October 22, 2013 9:00 AM ET

It’s been 20 years since the death of River Phoenix at age 23. In Last Night at the Viper Room, out today, Rolling Stone contributor Gavin Edwards tells the story of the actor-musician’s brief life and tragic death. This exclusive excerpt from the chapter “If the Sky That We Look Upon Should Tumble and Fall” recounts Phoenix’s experience on the set of Stand by Me, the coming-of-age movie that made him a star, featuring interviews with co-star Corey Feldman, director Rob Reiner and more. 

“Chris Chambers was the leader of our gang, and my best friend. He came from a bad family, and everybody just knew he’d turn out bad – including Chris.” That was how Richard Dreyfuss, narrating as the adult Gordie Lachance, described the character in Stand by Me that made River Phoenix a star.
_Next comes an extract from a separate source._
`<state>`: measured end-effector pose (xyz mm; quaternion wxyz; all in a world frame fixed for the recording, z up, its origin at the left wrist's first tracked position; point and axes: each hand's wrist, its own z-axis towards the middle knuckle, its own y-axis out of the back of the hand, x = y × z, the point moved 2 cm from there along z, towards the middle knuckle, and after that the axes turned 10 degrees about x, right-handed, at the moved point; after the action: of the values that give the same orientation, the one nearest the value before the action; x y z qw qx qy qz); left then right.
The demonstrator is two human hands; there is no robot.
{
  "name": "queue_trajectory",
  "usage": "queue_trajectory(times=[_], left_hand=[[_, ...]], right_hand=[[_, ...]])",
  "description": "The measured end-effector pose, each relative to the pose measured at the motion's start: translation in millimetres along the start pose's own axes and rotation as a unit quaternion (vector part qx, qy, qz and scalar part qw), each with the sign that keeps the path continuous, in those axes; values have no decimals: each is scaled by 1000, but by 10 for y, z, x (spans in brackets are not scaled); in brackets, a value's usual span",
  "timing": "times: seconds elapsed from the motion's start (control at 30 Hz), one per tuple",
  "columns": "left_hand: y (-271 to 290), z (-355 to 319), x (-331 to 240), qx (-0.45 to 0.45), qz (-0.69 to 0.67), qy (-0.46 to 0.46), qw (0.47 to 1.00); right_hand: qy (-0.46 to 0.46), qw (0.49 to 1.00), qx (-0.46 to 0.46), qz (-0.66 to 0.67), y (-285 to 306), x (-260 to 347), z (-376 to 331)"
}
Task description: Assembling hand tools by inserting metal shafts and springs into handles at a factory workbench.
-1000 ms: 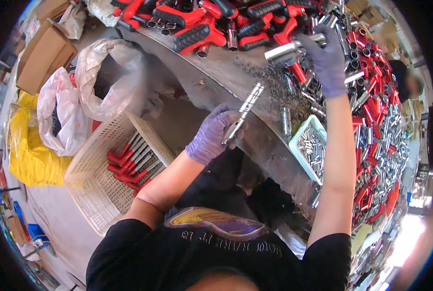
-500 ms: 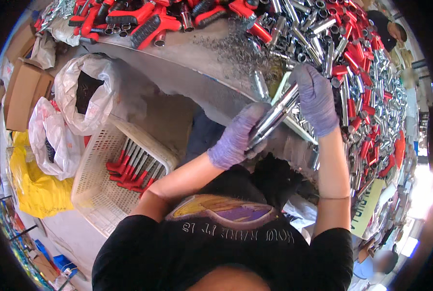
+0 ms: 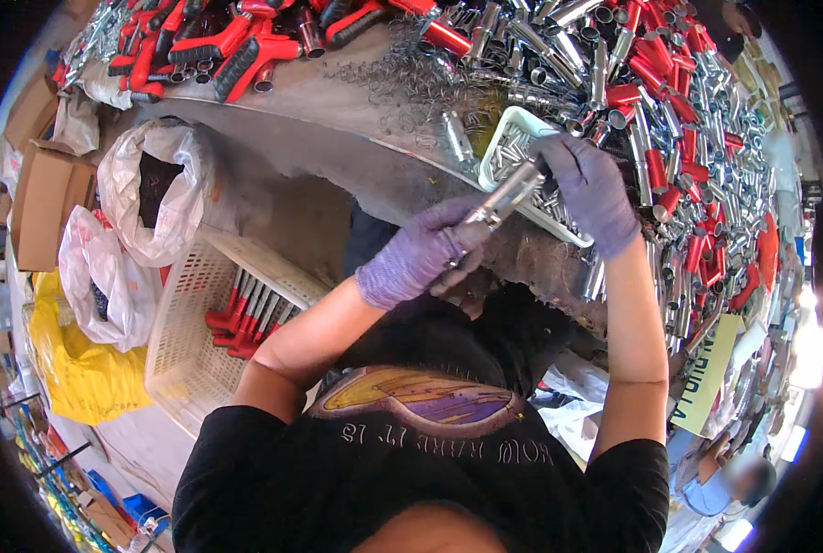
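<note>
Fingers (image 3: 448,241) of the left hand (image 3: 416,258) in a purple glove wrap tight around the low end of a shiny metal tube (image 3: 505,195). Fingers of the right hand (image 3: 591,189), gloved too, pinch the top end of the same tube. It tilts just above a small white tray (image 3: 513,124) full of little metal bits at the edge of the desk (image 3: 337,101). Red handles (image 3: 236,46) and silver tubes (image 3: 688,157) lie piled on the desk. Down on the left sits a white basket (image 3: 190,341) with red-handled tools.
</note>
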<state>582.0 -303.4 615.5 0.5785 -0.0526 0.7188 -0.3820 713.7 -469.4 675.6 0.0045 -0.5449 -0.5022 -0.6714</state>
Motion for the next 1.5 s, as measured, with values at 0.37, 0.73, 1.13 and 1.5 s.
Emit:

River had been treating acting as a lark – he enjoyed doing it, but music remained his first love. After wrapping Explorers, however, he was fooling around on a motorcycle, racing it in a dirt field, and he took a spill, tearing up a tendon in his left knee. The injury gave him plenty of time to sit on the couch, thinking about life. River had an epiphany: acting in movies was not just a fluke detour in his life, it was important to him, and he wanted to do it well. Before he was fully healed, he went on an audition for Stand by Me. “I kind of limped in,” River said, but he thought that the injury ultimately helped him land the part. “I had this tragic air to me ’cause I was bummed out by the accident.”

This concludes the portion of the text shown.